About this exercise = For every line that contains the string "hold", pull that line out of the material below.

......

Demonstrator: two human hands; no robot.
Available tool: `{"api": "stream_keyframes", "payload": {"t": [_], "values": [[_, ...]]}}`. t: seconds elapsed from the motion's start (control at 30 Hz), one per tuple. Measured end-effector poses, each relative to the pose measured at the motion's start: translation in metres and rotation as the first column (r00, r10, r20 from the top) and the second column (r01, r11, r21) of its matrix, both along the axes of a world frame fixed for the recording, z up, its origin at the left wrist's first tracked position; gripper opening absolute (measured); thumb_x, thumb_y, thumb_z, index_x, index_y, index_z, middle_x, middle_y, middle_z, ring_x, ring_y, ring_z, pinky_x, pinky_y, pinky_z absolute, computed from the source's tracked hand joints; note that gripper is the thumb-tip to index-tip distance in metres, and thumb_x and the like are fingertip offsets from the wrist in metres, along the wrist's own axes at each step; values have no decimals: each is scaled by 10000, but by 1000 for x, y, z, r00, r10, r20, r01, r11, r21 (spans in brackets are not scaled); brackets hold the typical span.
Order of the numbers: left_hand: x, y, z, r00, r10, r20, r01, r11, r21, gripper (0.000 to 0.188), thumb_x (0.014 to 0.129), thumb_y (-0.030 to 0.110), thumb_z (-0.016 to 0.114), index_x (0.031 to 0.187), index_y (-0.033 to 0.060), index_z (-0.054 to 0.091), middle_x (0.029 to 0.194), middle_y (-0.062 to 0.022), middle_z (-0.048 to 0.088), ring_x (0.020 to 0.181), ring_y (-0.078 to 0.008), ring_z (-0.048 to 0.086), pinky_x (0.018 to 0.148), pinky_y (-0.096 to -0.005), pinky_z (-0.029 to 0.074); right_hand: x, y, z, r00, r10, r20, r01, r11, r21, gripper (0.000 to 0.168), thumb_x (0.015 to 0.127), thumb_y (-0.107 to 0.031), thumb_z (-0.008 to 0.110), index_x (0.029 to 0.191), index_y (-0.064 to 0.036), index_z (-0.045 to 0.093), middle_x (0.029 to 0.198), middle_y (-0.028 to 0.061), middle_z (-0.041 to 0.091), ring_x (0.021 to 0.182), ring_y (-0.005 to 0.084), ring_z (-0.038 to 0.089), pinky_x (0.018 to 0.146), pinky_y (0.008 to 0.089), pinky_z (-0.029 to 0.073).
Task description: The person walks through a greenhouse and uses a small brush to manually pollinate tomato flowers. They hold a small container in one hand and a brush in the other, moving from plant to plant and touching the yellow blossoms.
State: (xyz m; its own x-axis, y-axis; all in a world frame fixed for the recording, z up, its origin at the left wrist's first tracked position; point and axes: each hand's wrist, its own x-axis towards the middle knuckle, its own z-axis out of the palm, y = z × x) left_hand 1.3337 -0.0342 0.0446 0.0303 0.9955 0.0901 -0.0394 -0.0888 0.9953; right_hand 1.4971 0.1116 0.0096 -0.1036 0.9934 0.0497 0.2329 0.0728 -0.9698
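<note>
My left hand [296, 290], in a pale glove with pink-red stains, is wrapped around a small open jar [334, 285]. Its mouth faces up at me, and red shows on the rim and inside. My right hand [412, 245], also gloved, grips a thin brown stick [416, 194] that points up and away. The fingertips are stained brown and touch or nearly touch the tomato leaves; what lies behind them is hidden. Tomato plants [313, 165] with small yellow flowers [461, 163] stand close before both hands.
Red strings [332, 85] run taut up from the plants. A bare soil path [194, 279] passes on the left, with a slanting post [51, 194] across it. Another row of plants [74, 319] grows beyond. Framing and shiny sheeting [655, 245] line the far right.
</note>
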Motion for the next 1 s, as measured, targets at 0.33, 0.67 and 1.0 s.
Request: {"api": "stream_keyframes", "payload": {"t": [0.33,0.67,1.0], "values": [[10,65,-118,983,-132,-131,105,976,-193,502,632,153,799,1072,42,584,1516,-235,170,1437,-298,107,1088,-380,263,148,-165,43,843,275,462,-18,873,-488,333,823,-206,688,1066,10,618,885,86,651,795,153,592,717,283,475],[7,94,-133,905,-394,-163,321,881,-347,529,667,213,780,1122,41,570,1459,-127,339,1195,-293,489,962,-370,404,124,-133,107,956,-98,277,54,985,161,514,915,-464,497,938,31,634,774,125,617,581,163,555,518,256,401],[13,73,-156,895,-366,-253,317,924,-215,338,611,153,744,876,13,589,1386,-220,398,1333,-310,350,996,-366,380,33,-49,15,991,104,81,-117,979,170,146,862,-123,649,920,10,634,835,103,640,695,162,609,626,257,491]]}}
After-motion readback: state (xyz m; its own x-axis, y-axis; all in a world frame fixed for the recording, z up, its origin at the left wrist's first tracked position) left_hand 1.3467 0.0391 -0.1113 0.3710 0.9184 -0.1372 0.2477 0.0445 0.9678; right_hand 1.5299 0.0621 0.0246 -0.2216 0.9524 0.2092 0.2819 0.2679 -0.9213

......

Exercise answer =
Available tool: `{"api": "stream_keyframes", "payload": {"t": [_], "values": [[_, ...]]}}`. t: seconds elapsed from the motion's start (control at 30 Hz), one per tuple. Measured end-effector poses, each relative to the pose measured at the motion's start: translation in metres and rotation as the first column (r00, r10, r20 from the top) and the second column (r01, r11, r21) of its matrix, both along the axes of a world frame fixed for the recording, z up, its origin at the left wrist's first tracked position; gripper opening absolute (measured); thumb_x, thumb_y, thumb_z, index_x, index_y, index_z, middle_x, middle_y, middle_z, ring_x, ring_y, ring_z, pinky_x, pinky_y, pinky_z absolute, computed from the source's tracked hand joints; note that gripper is the thumb-tip to index-tip distance in metres, and thumb_x and the like are fingertip offsets from the wrist in metres, along the wrist's own axes at each step; values have no decimals: each is scaled by 10000, but by 1000 for x, y, z, r00, r10, r20, r01, r11, r21 (spans in brackets are not scaled); brackets hold the typical span.
Task description: The person walks through a greenhouse and uses a small brush to manually pollinate tomato flowers. They hold a small container in one hand and a brush in the other, moving from plant to plant and touching the yellow blossoms.

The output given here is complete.